Despite their limitations, the Abbreviated Injury Score (AIS), ISS, and other scales still receive wide use [[5]]. Regardless of the accuracy of trauma scores, their use in clinical decision making is limited. They are complex to calculate and therefore are usually determined for purposes of audit and research. To this end, several studies have attempted to identify simpler to use (biochemical and physiological) markers that reflect physiological compromise, in order to predict morbidity and mortality [[6]–[13]].
The aim of this study therefore was to evaluate the use of serum lactate assays as an in-hospital trauma severity assessment tool and a predictor of hospital stay and mortality.
Methods
Study design
A cross-sectional analytical study design was used to determine the diagnostic accuracy of serum lactate assays for injury severity.
Study setting
The study was conducted in the Emergency Department of Mulago Hospital, a large public hospital in Kampala, Uganda. The unit contains a medical and a surgical emergency wing, two operating rooms, an X-ray facility, ultrasound facility, resuscitation room with 3 beds, and a 26-bed holding emergency ward. The blood bank, hematology, microbiology, and chemistry laboratories are adjacent. On average, this emergency unit sees about 15 trauma patients daily, 12 of which have mild or moderate trauma and 3 severely injured.
Study population
We approached for enrollment trauma patients brought to the Emergency Department who were aged 12 years and above, and presented within 24 h of injury. We excluded patients who had diabetes mellitus, cardiac disease, liver cirrhosis or malignancy, chronic renal failure, or chronic obstructive pulmonary disease. In addition, HIV-infected patients who were receiving stavudine, didanosine, or zidovudine were excluded as these drugs may elevate lactate [[14]]. Ethical approval for the study was obtained from the School of Medicine Ethics and Research Committee and Mulago Hospital Ethics and Research Committee.

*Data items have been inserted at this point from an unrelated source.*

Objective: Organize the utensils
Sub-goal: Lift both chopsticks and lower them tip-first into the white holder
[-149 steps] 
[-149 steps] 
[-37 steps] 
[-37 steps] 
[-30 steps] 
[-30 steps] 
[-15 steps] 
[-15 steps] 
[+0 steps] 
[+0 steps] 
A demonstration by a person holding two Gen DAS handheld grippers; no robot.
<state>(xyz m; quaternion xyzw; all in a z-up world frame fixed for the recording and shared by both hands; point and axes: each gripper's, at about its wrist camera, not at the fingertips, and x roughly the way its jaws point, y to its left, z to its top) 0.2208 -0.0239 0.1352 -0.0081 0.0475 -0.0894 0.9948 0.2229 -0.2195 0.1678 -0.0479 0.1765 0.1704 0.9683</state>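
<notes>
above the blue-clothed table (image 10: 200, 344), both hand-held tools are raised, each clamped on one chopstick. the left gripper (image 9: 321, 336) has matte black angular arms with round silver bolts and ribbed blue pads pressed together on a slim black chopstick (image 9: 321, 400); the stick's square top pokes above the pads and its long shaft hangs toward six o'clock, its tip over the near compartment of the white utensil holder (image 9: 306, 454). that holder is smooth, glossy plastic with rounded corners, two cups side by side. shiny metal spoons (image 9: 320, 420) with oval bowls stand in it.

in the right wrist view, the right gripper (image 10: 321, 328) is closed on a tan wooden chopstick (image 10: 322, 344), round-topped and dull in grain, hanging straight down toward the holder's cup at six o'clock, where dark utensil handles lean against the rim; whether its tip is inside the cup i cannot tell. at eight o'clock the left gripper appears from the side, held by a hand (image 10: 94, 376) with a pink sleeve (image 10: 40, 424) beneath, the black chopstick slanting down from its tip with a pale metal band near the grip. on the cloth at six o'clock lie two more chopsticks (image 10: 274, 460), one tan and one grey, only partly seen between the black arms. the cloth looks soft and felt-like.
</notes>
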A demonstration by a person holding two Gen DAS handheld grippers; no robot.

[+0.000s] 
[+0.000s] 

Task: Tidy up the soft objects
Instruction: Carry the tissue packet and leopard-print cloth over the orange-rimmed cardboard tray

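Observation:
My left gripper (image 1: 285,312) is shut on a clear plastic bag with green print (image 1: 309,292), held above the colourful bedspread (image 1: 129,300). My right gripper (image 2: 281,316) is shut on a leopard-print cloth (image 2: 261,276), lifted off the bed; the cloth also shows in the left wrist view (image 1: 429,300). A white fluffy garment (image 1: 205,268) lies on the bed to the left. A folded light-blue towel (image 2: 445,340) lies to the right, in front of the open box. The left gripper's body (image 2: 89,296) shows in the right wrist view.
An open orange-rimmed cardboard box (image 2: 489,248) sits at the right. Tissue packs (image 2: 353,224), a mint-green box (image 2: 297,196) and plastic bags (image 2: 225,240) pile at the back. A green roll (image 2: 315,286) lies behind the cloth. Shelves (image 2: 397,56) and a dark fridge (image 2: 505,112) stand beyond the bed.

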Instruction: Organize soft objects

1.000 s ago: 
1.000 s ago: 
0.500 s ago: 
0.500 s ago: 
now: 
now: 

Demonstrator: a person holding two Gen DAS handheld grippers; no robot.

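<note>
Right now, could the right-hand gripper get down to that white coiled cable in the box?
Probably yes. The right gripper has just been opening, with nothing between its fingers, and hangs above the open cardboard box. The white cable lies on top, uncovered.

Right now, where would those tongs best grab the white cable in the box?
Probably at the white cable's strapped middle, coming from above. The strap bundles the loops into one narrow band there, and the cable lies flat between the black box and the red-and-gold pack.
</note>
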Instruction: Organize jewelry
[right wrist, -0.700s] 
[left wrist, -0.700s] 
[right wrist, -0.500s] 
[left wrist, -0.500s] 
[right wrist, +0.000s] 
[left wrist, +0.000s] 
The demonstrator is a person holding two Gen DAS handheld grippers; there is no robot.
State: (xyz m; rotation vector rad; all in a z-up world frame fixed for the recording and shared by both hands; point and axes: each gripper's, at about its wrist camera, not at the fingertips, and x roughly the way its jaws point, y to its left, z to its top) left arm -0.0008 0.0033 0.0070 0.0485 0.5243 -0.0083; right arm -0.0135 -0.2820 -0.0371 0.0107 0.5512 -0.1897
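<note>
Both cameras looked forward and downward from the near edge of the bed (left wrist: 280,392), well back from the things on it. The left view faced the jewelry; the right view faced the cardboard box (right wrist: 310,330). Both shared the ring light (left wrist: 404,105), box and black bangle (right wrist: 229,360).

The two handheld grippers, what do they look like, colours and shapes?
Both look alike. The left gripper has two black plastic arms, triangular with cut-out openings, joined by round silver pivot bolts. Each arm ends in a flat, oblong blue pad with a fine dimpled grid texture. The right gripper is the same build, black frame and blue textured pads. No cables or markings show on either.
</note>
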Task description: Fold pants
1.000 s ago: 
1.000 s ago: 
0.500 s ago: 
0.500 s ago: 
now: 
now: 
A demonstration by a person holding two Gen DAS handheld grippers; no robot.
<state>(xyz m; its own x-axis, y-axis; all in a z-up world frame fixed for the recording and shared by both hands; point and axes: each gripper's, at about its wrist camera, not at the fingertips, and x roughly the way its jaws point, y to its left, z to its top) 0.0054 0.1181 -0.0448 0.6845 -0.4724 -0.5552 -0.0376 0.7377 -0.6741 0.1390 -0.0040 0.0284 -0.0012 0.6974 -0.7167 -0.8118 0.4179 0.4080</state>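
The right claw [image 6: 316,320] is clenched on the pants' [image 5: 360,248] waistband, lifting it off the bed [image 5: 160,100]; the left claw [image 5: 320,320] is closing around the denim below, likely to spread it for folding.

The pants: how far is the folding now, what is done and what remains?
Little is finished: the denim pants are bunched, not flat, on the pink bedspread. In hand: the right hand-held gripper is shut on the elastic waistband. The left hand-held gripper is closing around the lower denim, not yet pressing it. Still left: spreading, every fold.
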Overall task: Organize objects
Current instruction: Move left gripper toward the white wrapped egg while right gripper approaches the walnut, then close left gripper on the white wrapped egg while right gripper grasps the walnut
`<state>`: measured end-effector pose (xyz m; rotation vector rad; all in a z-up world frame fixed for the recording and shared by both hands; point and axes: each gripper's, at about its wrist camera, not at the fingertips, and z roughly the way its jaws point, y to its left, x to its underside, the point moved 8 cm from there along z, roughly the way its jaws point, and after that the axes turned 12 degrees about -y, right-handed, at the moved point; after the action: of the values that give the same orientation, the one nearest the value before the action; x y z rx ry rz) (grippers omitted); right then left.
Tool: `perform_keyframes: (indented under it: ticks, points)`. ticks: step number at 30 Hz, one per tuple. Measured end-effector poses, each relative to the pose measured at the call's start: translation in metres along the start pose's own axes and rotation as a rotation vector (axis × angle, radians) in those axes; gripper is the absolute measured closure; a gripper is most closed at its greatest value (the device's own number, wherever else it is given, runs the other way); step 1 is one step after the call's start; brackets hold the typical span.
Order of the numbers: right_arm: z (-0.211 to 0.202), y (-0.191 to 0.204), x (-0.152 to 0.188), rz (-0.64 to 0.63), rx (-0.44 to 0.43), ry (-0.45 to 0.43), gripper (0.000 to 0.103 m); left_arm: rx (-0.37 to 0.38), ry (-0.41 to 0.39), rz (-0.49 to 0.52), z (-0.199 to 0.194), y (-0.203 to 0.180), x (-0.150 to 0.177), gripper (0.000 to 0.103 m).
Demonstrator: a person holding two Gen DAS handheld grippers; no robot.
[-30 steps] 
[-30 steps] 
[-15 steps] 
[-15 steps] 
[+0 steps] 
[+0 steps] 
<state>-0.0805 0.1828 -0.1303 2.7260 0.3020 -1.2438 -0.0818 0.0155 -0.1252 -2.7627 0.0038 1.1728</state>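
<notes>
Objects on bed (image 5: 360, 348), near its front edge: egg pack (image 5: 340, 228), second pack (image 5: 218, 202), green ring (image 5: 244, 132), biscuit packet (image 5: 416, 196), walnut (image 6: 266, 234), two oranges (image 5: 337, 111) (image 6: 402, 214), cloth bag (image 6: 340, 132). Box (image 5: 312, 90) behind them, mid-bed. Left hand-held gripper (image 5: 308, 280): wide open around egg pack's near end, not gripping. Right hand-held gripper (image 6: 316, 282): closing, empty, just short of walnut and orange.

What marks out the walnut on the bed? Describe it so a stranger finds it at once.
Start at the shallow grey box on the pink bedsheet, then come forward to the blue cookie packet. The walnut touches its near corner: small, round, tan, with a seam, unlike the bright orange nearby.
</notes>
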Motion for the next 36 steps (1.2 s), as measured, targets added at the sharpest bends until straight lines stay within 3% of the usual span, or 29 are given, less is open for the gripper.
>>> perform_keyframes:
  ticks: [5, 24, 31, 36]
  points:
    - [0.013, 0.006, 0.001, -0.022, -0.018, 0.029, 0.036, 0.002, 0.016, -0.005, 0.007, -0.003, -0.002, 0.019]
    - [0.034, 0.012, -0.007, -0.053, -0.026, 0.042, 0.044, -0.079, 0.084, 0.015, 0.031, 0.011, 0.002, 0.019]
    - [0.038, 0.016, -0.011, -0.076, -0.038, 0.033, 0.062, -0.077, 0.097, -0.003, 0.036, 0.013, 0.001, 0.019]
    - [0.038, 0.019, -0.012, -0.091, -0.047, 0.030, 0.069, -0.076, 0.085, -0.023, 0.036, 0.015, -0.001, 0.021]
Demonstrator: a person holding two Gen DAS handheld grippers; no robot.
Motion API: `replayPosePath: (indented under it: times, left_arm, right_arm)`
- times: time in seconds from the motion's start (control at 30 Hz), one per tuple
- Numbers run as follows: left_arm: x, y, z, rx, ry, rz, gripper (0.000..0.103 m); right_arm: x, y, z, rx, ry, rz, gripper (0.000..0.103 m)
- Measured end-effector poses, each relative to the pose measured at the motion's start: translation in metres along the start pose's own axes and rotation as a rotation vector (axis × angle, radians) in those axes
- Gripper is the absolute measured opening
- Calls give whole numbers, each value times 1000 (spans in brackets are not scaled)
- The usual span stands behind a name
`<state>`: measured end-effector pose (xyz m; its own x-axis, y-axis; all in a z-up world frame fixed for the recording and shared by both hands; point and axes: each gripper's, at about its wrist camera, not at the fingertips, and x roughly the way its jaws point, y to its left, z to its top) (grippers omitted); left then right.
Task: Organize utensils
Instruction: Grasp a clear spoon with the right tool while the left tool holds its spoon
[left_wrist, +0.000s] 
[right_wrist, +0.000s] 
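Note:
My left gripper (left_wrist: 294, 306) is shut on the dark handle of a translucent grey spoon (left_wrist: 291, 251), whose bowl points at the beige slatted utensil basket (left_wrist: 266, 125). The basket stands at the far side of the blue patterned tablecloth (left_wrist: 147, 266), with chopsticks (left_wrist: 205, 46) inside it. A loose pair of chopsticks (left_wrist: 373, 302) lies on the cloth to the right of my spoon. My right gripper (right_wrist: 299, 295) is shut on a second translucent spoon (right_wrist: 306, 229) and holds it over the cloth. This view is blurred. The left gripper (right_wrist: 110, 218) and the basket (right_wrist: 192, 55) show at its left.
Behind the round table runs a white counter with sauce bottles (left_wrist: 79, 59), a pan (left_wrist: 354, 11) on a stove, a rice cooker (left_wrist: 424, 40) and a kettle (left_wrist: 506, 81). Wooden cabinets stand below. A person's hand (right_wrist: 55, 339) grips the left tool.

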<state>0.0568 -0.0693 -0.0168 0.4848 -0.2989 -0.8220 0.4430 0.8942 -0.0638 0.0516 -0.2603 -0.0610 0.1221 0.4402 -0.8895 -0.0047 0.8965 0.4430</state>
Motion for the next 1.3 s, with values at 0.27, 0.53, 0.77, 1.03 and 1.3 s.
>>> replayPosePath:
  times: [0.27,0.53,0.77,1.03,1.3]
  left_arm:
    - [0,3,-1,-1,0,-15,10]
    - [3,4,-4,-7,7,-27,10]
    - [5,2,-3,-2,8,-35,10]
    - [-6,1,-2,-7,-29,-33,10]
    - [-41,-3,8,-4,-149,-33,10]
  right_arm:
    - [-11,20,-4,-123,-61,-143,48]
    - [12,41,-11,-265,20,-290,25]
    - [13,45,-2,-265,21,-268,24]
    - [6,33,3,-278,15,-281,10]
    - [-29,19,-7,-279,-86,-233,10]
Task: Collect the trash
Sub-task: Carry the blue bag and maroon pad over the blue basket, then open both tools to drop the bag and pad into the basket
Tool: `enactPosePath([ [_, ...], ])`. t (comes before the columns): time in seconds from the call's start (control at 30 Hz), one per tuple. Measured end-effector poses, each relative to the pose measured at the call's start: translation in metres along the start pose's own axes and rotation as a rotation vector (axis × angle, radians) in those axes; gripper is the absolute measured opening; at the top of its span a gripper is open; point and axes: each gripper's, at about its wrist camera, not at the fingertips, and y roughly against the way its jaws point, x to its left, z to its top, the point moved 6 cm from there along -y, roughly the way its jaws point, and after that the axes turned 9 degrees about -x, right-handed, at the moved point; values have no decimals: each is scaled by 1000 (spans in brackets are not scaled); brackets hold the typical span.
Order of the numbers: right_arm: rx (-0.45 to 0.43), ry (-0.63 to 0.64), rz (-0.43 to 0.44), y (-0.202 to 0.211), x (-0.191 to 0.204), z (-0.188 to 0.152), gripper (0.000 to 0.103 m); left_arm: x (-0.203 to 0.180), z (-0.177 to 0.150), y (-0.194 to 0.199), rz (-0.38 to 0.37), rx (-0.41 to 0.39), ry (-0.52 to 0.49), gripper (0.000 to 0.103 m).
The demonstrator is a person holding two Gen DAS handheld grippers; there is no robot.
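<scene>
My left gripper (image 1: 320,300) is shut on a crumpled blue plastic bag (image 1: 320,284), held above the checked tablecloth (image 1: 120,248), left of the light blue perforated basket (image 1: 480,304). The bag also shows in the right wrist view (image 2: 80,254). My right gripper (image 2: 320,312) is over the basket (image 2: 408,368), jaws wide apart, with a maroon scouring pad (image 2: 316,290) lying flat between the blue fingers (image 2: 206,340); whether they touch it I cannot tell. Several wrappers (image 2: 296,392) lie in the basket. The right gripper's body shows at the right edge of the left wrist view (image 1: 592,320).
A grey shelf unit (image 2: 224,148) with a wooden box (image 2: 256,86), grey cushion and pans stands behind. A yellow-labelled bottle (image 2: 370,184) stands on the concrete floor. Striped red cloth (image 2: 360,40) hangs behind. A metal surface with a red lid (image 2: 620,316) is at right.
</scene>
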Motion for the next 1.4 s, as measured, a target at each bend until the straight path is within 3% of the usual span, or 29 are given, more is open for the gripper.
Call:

Informed consent, or assent, was obtained from the patient or available next of kin.
Study procedure
Trauma patients were managed according to ATLS protocols. The severity of injury was determined using KTS II. The KTS II scores were assigned by senior surgical residents, supervised by consultant surgeon(s). Patients requiring operative management were immediately taken to the adjacent operating theater; the remaining patients were observed for 24 h in the holding ward prior to onward transfer to the inpatient ward. Severely injured patients who needed ventilator support were initially admitted to the trauma center that has two mechanical ventilators and transferred to the ICU.
A total of 5 ml of heparinized peripheral venous blood was collected at the beginning of patient resuscitation as an intravenous access was being obtained and concurrently a sample taken for hemoglobin estimation, blood grouping and cross matching, and other laboratory tests where applicable. For lactate, a single blood sample was collected from any vein without stasis in vacuum containers with fluoride as a reagent (to inhibit glycolysis) and transported to the clinical chemistry laboratory within 15 min in a pack of ice, for analysis. Storage, if necessary, was done in a closed container at 4°C to 6°C; refrigerator was available in the adjacent blood bank.
The venous blood sample for lactate was placed on ice and transported to the laboratory within 15 min. The measurement of serum lactate was performed with a commercial kit (Randox, London, UK) on a semi-automated system 5010, using appropriate standards and quality controls. The method of determination is based on an enzymatic conversion of lactate to pyruvate and hydrogen peroxide. The hydrogen peroxide is converted to pyruvate and nascent oxygen. This nascent oxygen then oxidizes 4-amino-phenazone to a colored compound, which is measured calorimetrically. A senior laboratory technologist supervised the assay procedures.
Statistical analysis
The investigators collected data using patient interviews, clinical findings, laboratory reports, and chart review. Demographic and clinical variables included age, sex, time of admission, mechanism of injury, time since injury, vital signs and neurological status, and KTS II score.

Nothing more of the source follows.